If I have half a billion burning a hole in my pocket, and in progress on a contract to build a data center, I would want the power agreement tied down before the land clearing took place, because I would be spending another half billion in operations over the next 7 years. Getting the local utility company to extend the grid to my selected location is a matter of 6 weeks of communications and the construction to lead off with the building of substation to the utility companies requirements.
The solar company or wind company that wants to sell my data center power and be backed up by the utility when the sun does not shine and the wind does not blow. The utility has a rate to provide this highly variable service, it is far in excess of the fixed rate that I expect to pay for my datacenter, as my customers in the data center are fine with 20cents/KWH and I am fine with 18cents/KWH daytime rates. My customers expect 10/KWH at night, Ill live with 9/KWH to pay for the power part of a data center. The solar and wind companies can offer me 16c/KWH daytime and perhaps just pass through 25c/KWH night time from the utility. Not one of these people have told me of the 10032c/KWH they are going to need to invest in storage.
This is exactly opposite the demand curve. The only thing I can offer as the DC operator is that 80-160 hours a year I would be willing to fire up both my A and B side generators and use a bit of my UPS lifetime to cut my load off the grid. The utility at least has to guarantee me that they will pay for the NG cost for the generators.
If I were building 10 data centers that could be turned on and off in 10 minutes, cheap unreliable power would be attractive, attractive enoght to hire weather forcasters 24/7/365 to tell me top up my 10 minutes of backup power at prime rates because it certain that the automation will flip the switch.
But I am building 2 data centers to finance the other 8 over the next 20 years, it is right there in my business plan. With a pair of small power plants within my grid operator footprint, I do not have to invest a ton in storage and THE COSTS ARE FIXED UP FRONT. My investors only risks are returns on AI vs inflation and interest rates. If someone is willing to produce a must deliver contract at anything under 15c/KWH and pro rate that with inflation as a data center, they have a customer of the datacenter and their tenates. The data center clients are free to have a contract with the utility and the solar wind to shut down compute for a fee/hr, those clients can offload to my competitor, I really cannot write a contract telling them they must.

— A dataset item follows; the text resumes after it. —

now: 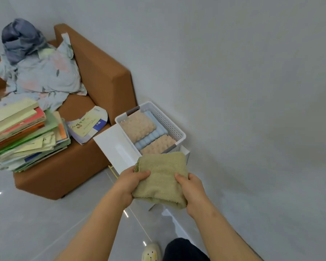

I have to figure when I am contracting power for the 9th and 10th data center, the power provider has figured out how to make this deal profitable. The weathermen are already on payroll, so that is a fraction cheaper per region. Most importantly I have a standard contract to take to solar/wind provider, the nuclear competitor has figured out the downsides, the utility has gotten over dreams of windfall profits and the customer of the data center has figured a strait forward load shed agreement with both the DC operator, the utility and the provider.
Or a Power Plant operator can sign a fix rate contract with a data center to maintain 92% utilitzation of a stated max for 10 years with the rate specified at the time of signing. Any growth is on another contract, directly related to the cost of construction. Nuclear or NG, 10 year contract with a 10 year option for 99.99% power uptime is 3 pages of tables on a contract. Solar, Wind has to be able to offer the same known cost and that same 99.99 uptime.